Recuerdo (yo no tengo derecho a pronunciar ese verbo sagrado, sólo una persona en la tierra tuvo derecho y esa persona no está escribiendo este texto) la primera vez que estuve en Antojitos Esther . En la entrada de las dos breves dos calles de la Santísima, en la esquina de la Soledad, aún no se erigía esa hermosa y azul efigie de la Santa Muerte, con una mano alzada y la otra en eterno reposo, que en estos días recibe ahí sus ofrendas. En algo me sorprendió la disposición del lugar. Es pequeñito y flaco como un niño de la calle. Entrando a la derecha, una plancha/comal enorme, en el que trabajan seis o más mujeres, seguido de algo que asemeja una caja; a la izquierda, algunas mesas, ninguna no coronada por un frasco de nescafé y otro de azúcar, y una panera donde a veces, temprano, hay un bolillo. Antes de entrar suele haber un anafre en ascuas y en ese anafre una tetera de peltre para quien quiera agua para un nescafé. Las cuatro paredes de Esther están populosas de fotos de otra ciudad: son reconocibles el zócalo o el palacio nacional, pero esa era otra México, una que aún no sucumbía a la depredación y la muerte. Leo en una reseña en Tripadvisor que Esther está “sucio”, lo cual puede ser cierto si alguien considera suciedad las vueltas de los años, el desgaste infinito del centro histórico, el trabajo, los días. Yo diría que Esther no está sucio: está usado.
En algo, repito, me sorprendió Antojitos Esther; no fue que está tan lleno que la clientela improvisa un segundo restaurante Esther, afuera, en la barda del desnivel de Santísima; no fue la calma y la memoria con que las cocineras/meseras reciben y ponderan los pedidos ni la disposición y el orden con que los clientes los emiten, aunque todas esas cosas son sorprendentes también. Fue algo más inasible, algo impalpable. Esther no ha claudicado ante el progreso o el progreso no ha logrado vencer a Esther. Esther se ha aferrado a otro tiempo, a su propia ciudad. Comer aquí es comer en 1951 o 1956, en Víctimas del pecado , en Del brazo y por la calle . La señora que cobra (¿Esther?) lo hace con un papelito arrugado atiborrado de letras y números que no son de este tiempo. La sensación es inquietante, un poco abrumadora.

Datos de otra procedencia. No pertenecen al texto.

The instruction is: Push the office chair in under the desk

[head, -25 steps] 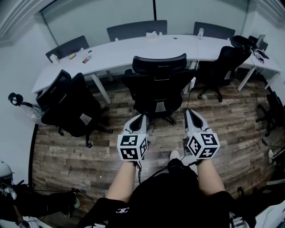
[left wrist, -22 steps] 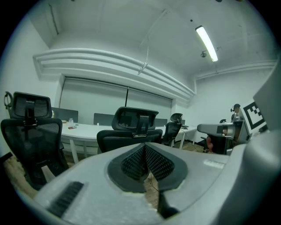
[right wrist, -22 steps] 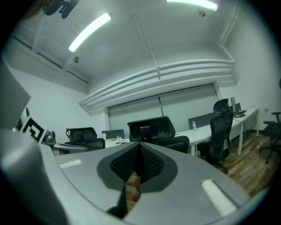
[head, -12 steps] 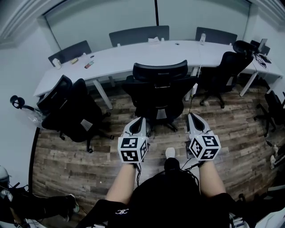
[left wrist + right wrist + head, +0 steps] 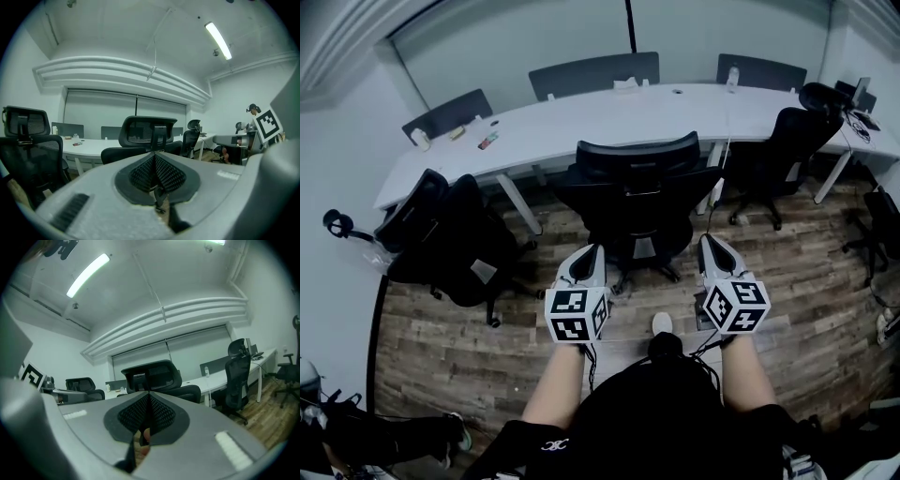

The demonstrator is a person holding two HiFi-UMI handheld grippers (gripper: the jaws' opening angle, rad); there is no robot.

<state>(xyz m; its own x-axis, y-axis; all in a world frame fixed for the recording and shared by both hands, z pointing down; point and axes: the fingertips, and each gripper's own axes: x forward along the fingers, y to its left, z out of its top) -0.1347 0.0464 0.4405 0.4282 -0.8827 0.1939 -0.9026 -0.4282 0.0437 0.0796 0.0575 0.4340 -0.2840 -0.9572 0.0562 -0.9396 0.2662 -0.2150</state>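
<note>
A black mesh-backed office chair [image 5: 637, 192] stands in the middle of the room with its back toward me, just in front of the long curved white desk [image 5: 581, 122]. Its headrest shows in the left gripper view [image 5: 149, 130] and in the right gripper view [image 5: 152, 375]. My left gripper [image 5: 592, 251] is shut and empty, a short way behind the chair's left side. My right gripper [image 5: 708, 242] is also shut and empty, behind the chair's right side. Neither touches the chair.
A second black chair [image 5: 441, 230] stands at the left, turned away from the desk. A third black chair [image 5: 778, 155] sits at the right by the desk. Small items and a bottle [image 5: 732, 73] lie on the desk. The floor [image 5: 806, 272] is wood plank.
The chair and desk sit slightly closer and higher in the head view. Both grippers stay shut, side by side, and have drifted a little toward the chair.
</note>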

La comida también está en otro tiempo. ¿Han escuchado a algunos conservadores decir que ‘antes la comida sabía mejor’? Tal vez no mienten. En Esther todos los antojos son primos del taco, pero pre-evolucionados. Van dos. La gordita es extrema; es delgadísima, tan delgada que no puede cortarse horizontalmente; no viene copeteada con cebolla y cilantro sino con bistec al comal y quesillo. La salsa de guajillo le provee notas de tizne y, si el oxímoron es tolerable, de un redondeado picor. La quesadilla de chicharrón es todavía más inesperada; se parece a una quesadilla de chicharrón pero su sabor es imposiblemente más profundo: notas de ahumados, tostados, algo como de fruta pasa (pero no dulce); una textura untuosa pero picosa pero chispeante pero resistente. Incluso el color es atávico: café casi negro. Otra pregunta: ¿Han leído cómo a los críticos les encanta decir que un restaurante ‘no tiene pretensiones’? Payasos. Bueno, pues Esther no tiene pretensiones de ser el segundo mejor restaurante del DF y hoy, 27 de julio de 2017, lo es.
Antojitos Esther
. Santísima 22, barrio de Loreto.
Precios. La última vez que estuve ahí pedí una quesadilla de chicharrón y una gordita de bistec/quesillo. Pagué 60 pesos, ya con la propina.